For the word "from", count the lines of the records that hold it, and give only that number.

Records for this task:
......
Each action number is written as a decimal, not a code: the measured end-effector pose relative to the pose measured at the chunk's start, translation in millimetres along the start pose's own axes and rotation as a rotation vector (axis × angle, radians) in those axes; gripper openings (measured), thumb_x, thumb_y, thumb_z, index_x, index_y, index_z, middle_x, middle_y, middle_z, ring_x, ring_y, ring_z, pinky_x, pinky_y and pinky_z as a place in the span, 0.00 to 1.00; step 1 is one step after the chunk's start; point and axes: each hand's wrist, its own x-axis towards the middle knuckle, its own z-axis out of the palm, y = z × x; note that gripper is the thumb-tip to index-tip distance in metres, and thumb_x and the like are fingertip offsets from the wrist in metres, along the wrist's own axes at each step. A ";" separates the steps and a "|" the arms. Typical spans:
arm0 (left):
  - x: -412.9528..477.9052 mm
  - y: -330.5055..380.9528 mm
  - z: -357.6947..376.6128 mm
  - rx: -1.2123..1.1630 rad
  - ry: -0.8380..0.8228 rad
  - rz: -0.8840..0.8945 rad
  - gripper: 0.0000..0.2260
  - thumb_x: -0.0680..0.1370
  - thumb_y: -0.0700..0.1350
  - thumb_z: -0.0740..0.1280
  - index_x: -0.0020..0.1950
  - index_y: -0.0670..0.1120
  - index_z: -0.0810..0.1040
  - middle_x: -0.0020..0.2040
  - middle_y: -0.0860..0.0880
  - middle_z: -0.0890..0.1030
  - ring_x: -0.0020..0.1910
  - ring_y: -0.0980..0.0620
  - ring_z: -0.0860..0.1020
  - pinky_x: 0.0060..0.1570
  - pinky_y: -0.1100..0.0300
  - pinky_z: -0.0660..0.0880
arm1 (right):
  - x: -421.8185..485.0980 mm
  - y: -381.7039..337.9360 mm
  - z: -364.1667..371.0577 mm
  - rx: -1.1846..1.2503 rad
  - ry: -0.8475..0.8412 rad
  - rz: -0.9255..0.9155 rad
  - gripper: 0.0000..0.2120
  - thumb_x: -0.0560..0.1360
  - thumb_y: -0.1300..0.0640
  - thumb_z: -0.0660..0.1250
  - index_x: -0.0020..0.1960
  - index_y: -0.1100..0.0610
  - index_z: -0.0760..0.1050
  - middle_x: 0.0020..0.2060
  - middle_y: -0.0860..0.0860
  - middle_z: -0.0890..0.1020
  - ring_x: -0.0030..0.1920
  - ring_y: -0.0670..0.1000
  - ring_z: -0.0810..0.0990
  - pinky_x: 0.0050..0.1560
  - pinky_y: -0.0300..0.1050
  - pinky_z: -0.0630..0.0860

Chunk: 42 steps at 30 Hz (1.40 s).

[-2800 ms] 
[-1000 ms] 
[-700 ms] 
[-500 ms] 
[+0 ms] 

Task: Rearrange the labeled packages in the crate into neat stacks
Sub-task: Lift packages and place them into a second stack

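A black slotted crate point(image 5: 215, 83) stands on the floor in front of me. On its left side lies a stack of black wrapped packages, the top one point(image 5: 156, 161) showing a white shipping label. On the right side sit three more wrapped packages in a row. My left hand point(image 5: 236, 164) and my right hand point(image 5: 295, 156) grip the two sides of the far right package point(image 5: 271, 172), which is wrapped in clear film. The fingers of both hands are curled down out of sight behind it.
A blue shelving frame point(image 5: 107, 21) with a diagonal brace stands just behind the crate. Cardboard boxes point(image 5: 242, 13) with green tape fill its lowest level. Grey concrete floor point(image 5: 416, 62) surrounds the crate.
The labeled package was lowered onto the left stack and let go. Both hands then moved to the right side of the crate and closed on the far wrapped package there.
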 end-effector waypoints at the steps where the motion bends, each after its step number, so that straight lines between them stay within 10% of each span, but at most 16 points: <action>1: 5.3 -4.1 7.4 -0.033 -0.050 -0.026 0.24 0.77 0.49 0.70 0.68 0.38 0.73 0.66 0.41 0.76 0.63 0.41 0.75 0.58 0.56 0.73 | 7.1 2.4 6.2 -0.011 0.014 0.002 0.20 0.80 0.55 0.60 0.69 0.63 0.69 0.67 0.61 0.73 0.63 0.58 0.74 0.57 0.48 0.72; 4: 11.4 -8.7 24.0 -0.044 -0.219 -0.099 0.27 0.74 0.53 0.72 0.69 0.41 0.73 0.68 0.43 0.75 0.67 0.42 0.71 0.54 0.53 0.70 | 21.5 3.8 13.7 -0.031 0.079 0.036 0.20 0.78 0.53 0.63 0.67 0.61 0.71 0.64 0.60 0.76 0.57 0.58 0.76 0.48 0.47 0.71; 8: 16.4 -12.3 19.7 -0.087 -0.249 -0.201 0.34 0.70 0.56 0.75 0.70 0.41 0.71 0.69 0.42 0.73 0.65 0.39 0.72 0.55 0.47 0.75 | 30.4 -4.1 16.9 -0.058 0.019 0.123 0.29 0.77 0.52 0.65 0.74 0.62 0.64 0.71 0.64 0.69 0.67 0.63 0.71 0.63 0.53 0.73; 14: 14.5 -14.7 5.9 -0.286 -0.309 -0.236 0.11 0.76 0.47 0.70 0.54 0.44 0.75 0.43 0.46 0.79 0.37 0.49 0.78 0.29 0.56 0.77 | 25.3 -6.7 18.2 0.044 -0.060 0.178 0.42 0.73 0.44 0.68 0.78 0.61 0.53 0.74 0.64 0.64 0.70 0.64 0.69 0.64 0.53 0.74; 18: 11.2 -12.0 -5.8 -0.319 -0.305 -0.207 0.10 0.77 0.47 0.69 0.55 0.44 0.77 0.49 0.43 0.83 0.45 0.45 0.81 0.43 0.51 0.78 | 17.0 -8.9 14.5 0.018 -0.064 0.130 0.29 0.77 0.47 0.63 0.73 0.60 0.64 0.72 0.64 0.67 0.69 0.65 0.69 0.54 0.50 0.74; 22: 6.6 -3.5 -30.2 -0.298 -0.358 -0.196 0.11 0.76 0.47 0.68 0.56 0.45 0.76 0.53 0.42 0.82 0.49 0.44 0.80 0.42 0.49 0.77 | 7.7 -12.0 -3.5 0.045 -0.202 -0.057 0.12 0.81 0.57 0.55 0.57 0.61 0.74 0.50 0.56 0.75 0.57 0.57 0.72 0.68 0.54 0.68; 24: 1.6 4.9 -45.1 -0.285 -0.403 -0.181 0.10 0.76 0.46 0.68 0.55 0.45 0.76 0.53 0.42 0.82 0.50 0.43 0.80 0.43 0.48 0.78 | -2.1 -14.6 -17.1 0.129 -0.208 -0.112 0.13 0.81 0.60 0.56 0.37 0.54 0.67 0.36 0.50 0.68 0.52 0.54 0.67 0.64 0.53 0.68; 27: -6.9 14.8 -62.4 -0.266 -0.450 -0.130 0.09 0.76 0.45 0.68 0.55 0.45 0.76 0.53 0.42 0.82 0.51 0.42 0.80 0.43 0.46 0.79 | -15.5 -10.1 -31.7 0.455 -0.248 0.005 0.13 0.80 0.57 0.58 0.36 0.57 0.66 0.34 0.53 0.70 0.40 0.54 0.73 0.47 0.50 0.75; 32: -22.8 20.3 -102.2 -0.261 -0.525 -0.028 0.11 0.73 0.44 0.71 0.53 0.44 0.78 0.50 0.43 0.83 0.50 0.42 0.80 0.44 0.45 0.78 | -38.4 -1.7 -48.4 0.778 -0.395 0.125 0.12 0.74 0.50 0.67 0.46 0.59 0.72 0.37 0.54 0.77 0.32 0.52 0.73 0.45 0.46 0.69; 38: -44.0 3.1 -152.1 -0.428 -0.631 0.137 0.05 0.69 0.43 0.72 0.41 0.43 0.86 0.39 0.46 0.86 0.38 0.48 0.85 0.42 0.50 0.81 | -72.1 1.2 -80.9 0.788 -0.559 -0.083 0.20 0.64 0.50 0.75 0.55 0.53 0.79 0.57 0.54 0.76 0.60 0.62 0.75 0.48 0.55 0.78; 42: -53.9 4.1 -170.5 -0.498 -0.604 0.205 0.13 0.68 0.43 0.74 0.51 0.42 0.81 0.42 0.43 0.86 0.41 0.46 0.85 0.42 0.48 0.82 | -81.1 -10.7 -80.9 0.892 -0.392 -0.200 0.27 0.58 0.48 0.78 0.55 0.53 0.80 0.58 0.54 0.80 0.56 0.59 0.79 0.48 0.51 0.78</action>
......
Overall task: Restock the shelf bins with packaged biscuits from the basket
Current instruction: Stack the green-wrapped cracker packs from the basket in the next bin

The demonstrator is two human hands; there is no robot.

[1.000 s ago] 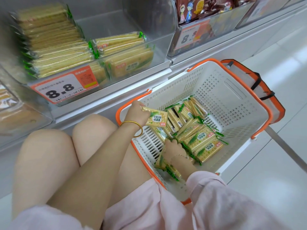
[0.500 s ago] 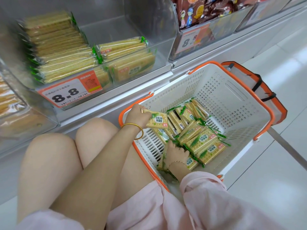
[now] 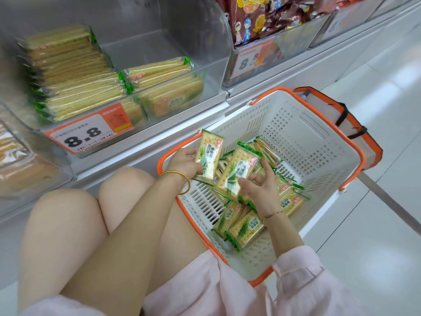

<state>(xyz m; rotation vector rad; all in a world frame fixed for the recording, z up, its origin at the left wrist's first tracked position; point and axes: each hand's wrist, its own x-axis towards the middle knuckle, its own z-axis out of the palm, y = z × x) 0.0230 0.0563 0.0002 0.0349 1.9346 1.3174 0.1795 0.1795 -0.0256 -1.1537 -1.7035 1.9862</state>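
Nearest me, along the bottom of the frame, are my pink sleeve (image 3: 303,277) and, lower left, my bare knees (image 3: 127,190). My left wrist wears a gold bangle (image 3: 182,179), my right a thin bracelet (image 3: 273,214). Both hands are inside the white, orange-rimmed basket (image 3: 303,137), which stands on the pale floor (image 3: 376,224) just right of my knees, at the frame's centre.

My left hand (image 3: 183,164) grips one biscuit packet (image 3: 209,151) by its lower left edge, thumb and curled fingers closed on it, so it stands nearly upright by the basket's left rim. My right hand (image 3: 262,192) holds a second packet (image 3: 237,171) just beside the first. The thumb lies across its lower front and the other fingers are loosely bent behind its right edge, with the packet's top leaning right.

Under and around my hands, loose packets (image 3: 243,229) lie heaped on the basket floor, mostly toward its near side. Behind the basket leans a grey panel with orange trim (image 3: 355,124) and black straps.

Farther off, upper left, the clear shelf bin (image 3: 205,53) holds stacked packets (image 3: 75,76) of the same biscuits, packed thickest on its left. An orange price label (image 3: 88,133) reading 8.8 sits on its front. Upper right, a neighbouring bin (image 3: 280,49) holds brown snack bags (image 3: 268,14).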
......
Output for this exercise: 3